Dr. Dryden suggests Black health should be added to all levels of medical education and supports the work of Dr. Leah Jones, Dal’s academic director of Black health, to increase the focus on African Nova Scotian and Black communities for Rural Week, which sees medical students travel to distributed learning sites throughout the Maritimes to spend a week observing rural physicians at work.

“Thanks to the dedication of Dr. Jones, great strides are being made in the Faculty of Medicine, but we need to make sure that students are prepared to work in African Nova Scotian and Black communities. As Dr. Jones’ has argued, they need those skills, and this is part of preparing them to land in rural spaces which is currently missing.”

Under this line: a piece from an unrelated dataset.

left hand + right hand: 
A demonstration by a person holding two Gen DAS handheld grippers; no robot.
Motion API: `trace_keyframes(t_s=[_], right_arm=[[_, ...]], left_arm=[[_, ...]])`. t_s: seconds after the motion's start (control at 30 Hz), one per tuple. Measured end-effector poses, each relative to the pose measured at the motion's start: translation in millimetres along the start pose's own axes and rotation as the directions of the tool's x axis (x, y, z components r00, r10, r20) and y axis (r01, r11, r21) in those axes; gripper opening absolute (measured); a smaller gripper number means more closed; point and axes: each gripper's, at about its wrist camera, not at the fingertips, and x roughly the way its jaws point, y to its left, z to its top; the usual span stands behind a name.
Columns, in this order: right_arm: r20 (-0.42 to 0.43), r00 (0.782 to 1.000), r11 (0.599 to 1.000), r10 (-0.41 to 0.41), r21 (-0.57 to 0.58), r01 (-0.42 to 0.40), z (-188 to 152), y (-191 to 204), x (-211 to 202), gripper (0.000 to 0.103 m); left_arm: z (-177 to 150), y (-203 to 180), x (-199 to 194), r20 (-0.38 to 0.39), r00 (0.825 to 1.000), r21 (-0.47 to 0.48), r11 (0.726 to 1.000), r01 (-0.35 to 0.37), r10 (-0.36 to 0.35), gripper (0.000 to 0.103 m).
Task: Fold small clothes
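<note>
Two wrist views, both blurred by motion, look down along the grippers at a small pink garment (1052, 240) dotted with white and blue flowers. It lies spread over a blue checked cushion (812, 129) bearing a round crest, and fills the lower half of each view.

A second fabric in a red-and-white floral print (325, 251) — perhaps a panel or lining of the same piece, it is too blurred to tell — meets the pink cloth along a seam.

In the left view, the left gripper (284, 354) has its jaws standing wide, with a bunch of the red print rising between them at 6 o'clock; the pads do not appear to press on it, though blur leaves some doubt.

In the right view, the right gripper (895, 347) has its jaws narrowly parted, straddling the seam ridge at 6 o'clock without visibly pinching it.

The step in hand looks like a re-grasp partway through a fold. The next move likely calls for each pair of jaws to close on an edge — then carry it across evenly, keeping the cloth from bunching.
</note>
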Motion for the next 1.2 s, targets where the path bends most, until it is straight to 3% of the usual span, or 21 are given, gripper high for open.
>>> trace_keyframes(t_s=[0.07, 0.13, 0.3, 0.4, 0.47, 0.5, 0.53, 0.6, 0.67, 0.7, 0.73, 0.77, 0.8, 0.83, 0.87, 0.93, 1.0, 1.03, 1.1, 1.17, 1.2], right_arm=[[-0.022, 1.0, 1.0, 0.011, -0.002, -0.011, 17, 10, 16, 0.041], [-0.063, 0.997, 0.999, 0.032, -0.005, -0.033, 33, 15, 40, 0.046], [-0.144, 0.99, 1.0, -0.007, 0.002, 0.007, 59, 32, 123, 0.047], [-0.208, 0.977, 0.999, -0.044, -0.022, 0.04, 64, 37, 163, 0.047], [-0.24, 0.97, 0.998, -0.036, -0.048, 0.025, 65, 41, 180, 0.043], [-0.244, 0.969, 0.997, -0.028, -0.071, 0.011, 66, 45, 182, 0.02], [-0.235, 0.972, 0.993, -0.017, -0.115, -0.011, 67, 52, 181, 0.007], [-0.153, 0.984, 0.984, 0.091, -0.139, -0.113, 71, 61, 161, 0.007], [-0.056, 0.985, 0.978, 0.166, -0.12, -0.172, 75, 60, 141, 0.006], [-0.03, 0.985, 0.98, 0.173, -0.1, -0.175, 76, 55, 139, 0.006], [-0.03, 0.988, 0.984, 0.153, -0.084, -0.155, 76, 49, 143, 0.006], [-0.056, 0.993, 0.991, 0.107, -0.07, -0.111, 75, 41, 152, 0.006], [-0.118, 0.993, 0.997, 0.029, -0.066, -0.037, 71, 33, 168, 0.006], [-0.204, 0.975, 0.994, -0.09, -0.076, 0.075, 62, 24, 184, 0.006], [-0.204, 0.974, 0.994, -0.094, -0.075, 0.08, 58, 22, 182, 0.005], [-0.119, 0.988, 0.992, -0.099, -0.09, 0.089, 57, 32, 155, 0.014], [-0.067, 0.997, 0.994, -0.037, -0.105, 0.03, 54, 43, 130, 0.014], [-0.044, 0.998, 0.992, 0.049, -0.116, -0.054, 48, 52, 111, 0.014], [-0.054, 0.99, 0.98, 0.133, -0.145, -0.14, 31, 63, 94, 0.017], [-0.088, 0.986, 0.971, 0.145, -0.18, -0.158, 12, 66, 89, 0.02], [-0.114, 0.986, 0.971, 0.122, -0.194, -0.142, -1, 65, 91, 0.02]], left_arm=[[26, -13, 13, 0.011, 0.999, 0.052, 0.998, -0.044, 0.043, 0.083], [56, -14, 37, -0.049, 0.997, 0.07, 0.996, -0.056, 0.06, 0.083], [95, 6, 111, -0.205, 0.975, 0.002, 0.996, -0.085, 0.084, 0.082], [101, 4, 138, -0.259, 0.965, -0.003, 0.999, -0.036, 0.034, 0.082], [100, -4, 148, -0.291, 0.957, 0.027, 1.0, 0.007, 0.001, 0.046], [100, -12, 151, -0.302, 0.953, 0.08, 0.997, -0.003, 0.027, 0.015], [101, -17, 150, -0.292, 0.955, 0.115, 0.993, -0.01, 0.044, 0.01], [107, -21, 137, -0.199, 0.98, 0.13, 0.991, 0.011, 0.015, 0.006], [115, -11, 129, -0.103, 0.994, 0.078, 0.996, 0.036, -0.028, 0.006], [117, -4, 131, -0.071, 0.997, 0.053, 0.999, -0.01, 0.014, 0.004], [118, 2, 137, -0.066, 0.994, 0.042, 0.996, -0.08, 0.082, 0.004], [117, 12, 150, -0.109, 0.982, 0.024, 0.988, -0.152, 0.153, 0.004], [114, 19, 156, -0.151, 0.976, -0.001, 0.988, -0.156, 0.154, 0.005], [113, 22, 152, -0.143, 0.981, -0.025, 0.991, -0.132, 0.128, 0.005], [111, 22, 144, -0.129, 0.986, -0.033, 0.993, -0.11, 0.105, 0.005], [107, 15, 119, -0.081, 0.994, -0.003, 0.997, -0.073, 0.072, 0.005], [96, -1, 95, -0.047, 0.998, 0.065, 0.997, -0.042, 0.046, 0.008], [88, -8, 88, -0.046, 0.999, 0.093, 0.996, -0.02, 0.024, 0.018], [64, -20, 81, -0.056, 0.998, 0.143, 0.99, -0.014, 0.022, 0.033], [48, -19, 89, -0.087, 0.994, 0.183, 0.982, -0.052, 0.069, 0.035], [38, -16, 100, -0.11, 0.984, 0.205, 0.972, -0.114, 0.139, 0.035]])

Central in medical education

Dr. Dryden says that anyone involved in medical education — from medical students, residents, teachers and supervisors to preceptors and tutorial leaders — should enroll in the primer.

“The Black Health Primer is the thing that needs to be central in medical education across the country. So just as they would do a block learning on neurology, or they do block learning on metabolism, they would complete a block on Black health.”

The number of Black health leaders in medical faculties nationwide is on the rise. Tasked with creating a curriculum focused on Black health, many of these leaders are physicians lacking formal training, expertise, or scholarship in this specific subject. Dr. Dryden is hopeful the Black Health Primer will alleviate this burden.

The Black Health Primer, available to individuals and institutions, launched March 21, 2024, on the BHEC website.